- [Exercise description]
Retype each line of the listing. Do not alter anything.

- [Provided data]
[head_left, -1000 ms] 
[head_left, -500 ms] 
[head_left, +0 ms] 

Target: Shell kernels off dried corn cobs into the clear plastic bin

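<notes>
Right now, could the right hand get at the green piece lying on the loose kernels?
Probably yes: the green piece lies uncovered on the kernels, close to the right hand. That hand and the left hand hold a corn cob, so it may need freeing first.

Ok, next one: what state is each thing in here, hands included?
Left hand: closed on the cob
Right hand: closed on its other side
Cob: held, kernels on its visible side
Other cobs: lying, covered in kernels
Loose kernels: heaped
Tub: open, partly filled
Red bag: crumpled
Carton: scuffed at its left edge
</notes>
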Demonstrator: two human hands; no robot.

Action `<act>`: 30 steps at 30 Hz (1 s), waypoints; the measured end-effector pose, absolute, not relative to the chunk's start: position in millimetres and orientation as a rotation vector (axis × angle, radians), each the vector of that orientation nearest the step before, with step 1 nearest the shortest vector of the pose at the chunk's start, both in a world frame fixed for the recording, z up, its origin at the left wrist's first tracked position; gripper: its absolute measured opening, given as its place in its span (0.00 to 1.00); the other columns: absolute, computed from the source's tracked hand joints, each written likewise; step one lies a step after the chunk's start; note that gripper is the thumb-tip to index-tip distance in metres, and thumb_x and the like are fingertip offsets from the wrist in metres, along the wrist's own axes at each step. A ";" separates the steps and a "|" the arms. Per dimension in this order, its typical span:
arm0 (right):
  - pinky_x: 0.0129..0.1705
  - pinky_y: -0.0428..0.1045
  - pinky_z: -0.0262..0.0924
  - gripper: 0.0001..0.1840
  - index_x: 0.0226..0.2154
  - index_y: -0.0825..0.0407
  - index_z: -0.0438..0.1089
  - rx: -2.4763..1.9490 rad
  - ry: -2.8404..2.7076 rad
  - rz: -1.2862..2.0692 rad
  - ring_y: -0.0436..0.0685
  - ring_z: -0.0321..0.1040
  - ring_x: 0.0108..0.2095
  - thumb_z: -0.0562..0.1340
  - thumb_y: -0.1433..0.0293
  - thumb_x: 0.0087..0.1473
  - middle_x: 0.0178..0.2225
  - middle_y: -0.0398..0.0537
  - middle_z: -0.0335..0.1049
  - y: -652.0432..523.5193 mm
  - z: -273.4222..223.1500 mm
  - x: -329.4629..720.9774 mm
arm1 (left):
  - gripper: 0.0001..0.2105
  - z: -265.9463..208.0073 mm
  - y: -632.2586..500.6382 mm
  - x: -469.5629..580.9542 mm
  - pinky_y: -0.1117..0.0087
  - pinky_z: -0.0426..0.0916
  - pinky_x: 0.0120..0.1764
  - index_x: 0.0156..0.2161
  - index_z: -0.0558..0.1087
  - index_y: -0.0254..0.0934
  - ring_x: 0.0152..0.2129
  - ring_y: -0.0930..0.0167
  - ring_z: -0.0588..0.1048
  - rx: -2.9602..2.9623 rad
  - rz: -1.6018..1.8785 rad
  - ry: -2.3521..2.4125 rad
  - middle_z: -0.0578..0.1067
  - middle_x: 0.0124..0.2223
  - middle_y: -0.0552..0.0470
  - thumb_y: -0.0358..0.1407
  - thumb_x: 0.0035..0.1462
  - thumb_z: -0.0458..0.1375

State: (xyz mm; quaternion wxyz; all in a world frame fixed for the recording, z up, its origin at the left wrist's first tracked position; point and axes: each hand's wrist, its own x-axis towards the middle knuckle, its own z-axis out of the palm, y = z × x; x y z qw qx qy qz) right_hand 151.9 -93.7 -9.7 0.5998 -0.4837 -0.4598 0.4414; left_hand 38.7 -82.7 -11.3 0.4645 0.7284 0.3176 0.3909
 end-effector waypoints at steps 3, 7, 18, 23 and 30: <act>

- [Problem solution]
[head_left, -1000 ms] 
[head_left, -500 ms] 
[head_left, +0 ms] 

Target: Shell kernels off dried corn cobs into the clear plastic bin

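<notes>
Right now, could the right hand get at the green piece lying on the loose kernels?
Probably yes: the green piece lies uncovered on the kernels, close to the right hand. That hand and the left hand hold a corn cob, so it may need freeing first.

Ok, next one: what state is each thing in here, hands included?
Left hand: closed on the cob
Right hand: closed on its other side
Cob: held, kernels on its visible side
Other cobs: lying, covered in kernels
Loose kernels: heaped
Tub: open, partly filled
Red bag: crumpled
Carton: scuffed at its left edge
</notes>
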Demonstrator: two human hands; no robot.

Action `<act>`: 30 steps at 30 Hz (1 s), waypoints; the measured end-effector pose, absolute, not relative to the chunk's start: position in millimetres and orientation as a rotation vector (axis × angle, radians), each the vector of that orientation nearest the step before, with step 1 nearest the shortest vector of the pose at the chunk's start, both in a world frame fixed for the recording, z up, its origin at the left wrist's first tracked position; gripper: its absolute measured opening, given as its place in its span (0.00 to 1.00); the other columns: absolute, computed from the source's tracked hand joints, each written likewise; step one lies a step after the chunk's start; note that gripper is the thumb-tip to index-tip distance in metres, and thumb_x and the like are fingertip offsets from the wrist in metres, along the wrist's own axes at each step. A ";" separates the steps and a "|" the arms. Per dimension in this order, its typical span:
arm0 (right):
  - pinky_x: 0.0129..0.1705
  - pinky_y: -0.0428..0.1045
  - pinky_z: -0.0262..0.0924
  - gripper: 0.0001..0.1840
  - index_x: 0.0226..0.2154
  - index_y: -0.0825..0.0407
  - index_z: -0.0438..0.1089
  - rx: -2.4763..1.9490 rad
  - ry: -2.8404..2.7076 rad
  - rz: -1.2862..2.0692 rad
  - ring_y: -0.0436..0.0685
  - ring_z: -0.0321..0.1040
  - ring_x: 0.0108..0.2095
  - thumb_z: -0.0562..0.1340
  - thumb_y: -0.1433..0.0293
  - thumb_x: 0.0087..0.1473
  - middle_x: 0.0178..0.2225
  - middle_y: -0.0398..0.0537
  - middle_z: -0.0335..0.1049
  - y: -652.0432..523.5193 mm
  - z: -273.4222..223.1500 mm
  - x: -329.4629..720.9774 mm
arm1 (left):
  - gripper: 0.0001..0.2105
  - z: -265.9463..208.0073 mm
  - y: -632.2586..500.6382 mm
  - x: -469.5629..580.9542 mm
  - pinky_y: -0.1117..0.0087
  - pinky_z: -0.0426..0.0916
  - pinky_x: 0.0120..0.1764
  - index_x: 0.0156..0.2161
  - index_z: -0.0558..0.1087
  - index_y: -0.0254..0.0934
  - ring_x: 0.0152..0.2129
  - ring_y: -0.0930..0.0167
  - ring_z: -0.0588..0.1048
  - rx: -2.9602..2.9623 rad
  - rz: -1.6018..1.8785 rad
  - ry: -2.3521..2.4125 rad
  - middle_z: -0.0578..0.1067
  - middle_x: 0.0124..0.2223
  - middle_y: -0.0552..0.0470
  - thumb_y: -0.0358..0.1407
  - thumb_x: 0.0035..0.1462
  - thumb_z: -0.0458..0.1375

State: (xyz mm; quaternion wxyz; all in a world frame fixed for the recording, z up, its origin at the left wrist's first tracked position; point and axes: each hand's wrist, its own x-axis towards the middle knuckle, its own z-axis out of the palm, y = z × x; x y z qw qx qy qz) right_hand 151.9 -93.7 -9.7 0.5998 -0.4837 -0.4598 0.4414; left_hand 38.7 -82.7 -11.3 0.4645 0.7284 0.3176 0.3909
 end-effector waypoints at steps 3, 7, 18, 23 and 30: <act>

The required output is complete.